Christmas has come and gone, and now Parisians are emptying their apartments of their sapins de Noël. Rather than getting kicked to the curb, these trees are getting a new life… as mulch for Paris gardens. The city has set up collection points in each arrondissement where you can recycle your tree. Chopped up and spread at the foot of flowerbeds and on garden paths, this Christmas-tree mulch helps limit the evaporation of water and promote the development of underground micro-organisms which improve soil life. The figures for the 2020/2021 campaign show 121,146 trees recovered from 170 collection points, i.e. around 2,400 m3 of shredded material.
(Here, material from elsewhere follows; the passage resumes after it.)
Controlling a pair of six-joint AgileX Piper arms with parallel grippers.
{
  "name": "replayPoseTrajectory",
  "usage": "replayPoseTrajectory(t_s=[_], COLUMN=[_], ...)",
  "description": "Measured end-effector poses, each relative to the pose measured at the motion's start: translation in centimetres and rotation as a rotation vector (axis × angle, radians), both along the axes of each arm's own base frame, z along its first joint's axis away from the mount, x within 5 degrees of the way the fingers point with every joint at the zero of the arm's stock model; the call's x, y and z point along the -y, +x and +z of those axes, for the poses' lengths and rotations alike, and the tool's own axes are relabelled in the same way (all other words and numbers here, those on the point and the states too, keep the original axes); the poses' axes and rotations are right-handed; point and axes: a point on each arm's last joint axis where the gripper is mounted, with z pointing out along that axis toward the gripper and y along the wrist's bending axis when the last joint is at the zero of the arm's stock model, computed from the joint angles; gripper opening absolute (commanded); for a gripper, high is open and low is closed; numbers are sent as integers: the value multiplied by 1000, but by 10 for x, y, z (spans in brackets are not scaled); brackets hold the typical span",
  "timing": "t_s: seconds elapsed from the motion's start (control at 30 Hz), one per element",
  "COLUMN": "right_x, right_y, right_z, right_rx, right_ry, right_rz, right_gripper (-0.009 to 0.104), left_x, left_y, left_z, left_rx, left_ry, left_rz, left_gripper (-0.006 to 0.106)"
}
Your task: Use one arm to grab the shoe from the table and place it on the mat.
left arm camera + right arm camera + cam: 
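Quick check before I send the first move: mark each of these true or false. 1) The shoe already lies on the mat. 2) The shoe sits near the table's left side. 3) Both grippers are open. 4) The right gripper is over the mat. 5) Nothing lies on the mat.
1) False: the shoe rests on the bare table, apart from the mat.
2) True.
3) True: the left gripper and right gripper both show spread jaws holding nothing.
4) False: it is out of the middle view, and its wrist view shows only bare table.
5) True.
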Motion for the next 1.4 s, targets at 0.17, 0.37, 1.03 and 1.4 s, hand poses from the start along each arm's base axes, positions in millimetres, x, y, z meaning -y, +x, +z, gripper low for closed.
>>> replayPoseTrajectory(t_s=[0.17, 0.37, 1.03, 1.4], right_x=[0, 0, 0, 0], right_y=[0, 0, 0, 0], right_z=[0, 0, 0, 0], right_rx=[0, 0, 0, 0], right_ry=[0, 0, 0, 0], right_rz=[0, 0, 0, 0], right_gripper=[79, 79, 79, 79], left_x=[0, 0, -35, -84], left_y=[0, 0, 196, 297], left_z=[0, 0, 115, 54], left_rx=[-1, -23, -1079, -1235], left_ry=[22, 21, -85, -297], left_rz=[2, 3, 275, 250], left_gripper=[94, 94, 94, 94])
To find the collection point nearest to you, check out the map on the city’s website here.

First volume of a 1739 translation into English of all of Molière’s plays, printed by John Watts. Public domain

It’s Molière’s 400th birthday and French theater is feting one of its giants. After all, the works of this famous 17th-century playwright are how most school children in France first learn about drama. A recent Guardian article explains how in Paris, “the Comédie-Française is celebrating the 17th-century dramatist by recreating Tartuffe, the play that outraged the Catholic church and almost ended his career.” The first version of Tartuffe caused such a firestorm that the playwright had to rewrite it (brilliantly so). Now the Comédie-Française is bringing back the original, after tremendous detective work piecing together contemporary sources since the 1664 play as it was first written didn’t survive. Read the full article here.
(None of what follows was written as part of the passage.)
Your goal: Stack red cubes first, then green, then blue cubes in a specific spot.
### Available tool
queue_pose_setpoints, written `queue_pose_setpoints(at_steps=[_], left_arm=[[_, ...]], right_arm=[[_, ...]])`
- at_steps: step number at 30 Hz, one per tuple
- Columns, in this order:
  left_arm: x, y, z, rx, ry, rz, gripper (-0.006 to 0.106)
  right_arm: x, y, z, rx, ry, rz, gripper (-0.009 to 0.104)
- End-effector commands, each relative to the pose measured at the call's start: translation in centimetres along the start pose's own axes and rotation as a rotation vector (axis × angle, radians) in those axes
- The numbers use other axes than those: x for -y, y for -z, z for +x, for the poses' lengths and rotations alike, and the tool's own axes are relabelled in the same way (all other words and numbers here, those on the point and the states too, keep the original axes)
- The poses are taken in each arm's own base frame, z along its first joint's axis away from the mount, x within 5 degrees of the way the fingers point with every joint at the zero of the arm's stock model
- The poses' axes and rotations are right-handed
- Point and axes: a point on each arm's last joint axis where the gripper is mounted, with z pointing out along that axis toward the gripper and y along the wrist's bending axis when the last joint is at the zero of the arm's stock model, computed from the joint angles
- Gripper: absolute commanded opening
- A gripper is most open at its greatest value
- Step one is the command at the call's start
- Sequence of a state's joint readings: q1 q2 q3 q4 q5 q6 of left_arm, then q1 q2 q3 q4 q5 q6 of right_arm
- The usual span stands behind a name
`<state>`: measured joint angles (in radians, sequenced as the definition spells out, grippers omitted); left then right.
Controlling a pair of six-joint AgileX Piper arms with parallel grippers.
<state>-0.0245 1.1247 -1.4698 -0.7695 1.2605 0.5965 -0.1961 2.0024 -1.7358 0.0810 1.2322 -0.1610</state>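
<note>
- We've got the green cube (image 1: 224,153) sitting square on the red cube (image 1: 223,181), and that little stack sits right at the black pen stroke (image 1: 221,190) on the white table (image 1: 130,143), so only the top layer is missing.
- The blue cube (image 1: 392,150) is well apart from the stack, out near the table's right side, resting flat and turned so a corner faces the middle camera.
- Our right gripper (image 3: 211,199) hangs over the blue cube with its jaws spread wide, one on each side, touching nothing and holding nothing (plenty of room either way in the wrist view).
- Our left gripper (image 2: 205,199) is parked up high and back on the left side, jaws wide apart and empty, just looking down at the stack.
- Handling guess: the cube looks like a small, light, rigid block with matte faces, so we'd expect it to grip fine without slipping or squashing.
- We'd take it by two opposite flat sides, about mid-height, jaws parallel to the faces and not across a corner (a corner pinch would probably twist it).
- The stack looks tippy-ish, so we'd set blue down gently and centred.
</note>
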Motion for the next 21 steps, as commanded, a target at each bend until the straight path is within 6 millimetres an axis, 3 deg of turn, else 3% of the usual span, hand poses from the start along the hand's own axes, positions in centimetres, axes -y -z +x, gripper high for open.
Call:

Covid testing © jc gellidon, unsplash

The pandemic situation continues to be aggravated by the exponential rise of Covid cases, with the Omicron variant the dominant strain. On Monday the number of hospitalizations rose to 22,749, the biggest increase since April 2021. The highest point in France was on November 16, 2020, with 33,466 occupied beds. Prime Minister Jean Castex spoke on Monday about trying to ease the extensive lines at pharmacies for doing Covid tests. To quote France 24: “French schoolchildren will be allowed to do self-tests instead of a PCR test if one of their classmates tests positive for coronavirus, as a surge in Covid-19 infections has made the health protocol in the education sector too heavy… From now on, three negative self-tests instead of a PCR test will be enough proof for a child to continue to attend school.”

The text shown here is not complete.